I just wanted to deduce the Friedmann equations keeping track of the “c” term, i.e. without setting equal to one the velocity of light.
I never understood the utility of the natural units. By natural units it is not possible to appreciate, for instance, the difference in the 4-velocity $u^{i}$ of a perfect fluid at rest in a LIF (where $u^{i}$ = [ c, 0, 0, 0 ] ) and in the FWR frame ( where $u^{i}$= [ 1, 0, 0, 0 ] ).

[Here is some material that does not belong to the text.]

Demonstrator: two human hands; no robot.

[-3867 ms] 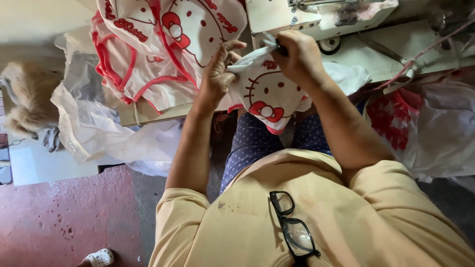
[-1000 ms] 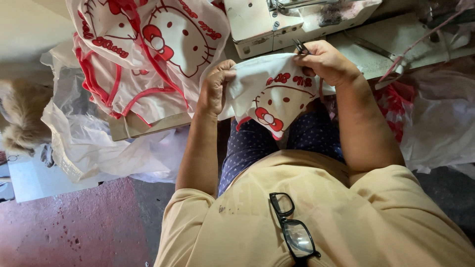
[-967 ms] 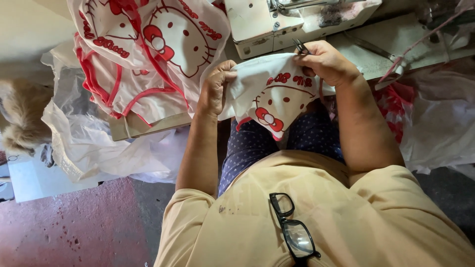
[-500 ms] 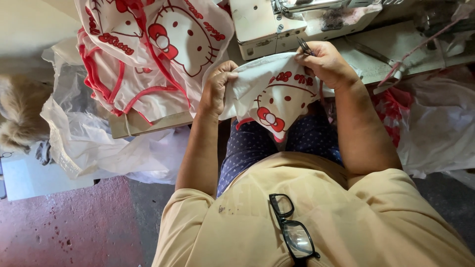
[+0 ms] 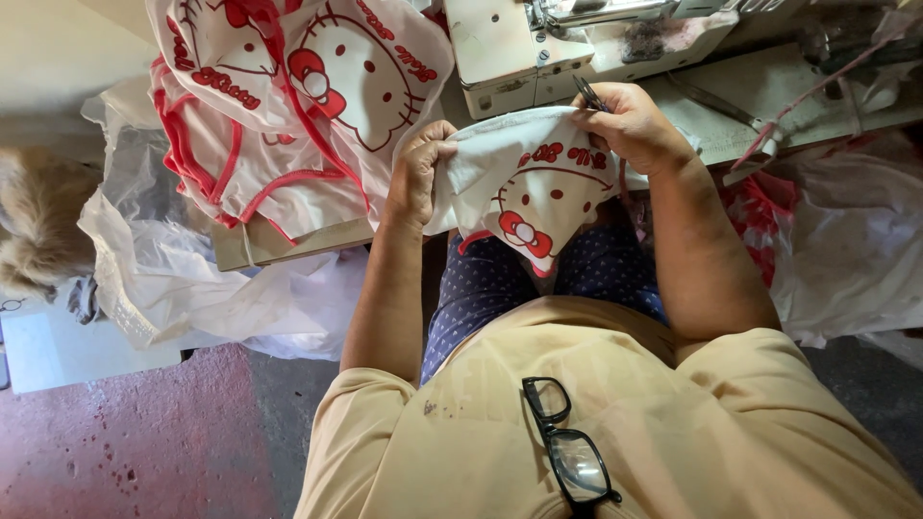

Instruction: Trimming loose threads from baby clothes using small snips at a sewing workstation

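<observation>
My left hand (image 5: pixel 419 173) is closed on the left edge of a small white fabric piece (image 5: pixel 524 187) printed with a red-bowed cartoon cat. My right hand (image 5: pixel 630 125) grips the fabric's upper right edge and also holds small dark thread snips (image 5: pixel 588 93), their tips pointing up. The fabric hangs stretched between both hands above my lap, just in front of the white sewing machine (image 5: pixel 519 43).
A pile of the same printed white and red fabric (image 5: pixel 288 106) lies on the table at left. Clear plastic bags (image 5: pixel 192 288) hang below it, more bags (image 5: pixel 856 250) at right. Black glasses (image 5: pixel 567 442) hang on my shirt. A furry animal (image 5: pixel 34 221) sits far left.
Both hands have lifted the fabric piece slightly and drawn it taut between them. The right hand with the snips has shifted to the fabric's top edge near the machine.
</observation>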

About the computing app to solve the Einstein equations, Maxima has the advantage (meiner Meinung nach) of being open source with GR dedicated tensor tools.

14. Apr 23, 2017

vanhees71

I don't know maxima. Obviously it works well. If I understand your first posting right, it looks very similar to what Mathematica gives, so it should be fine.

The merit of natural units is that I don't have to keep track of these ennoying conversion factors $c$. It's like in the US, where you measure distances in miles and heights in feet as if these lengths should be measured in different units.

Anyway, it's convenient to define $u_{\mu}$ as dimensionless, i.e., as $u^{\mu}=(1,0,0,0)$ in the local rest frame, because usually you need it in relativistic fluid dynamics in terms of a projector to invariant temporal and spatial components of vectors and tensors.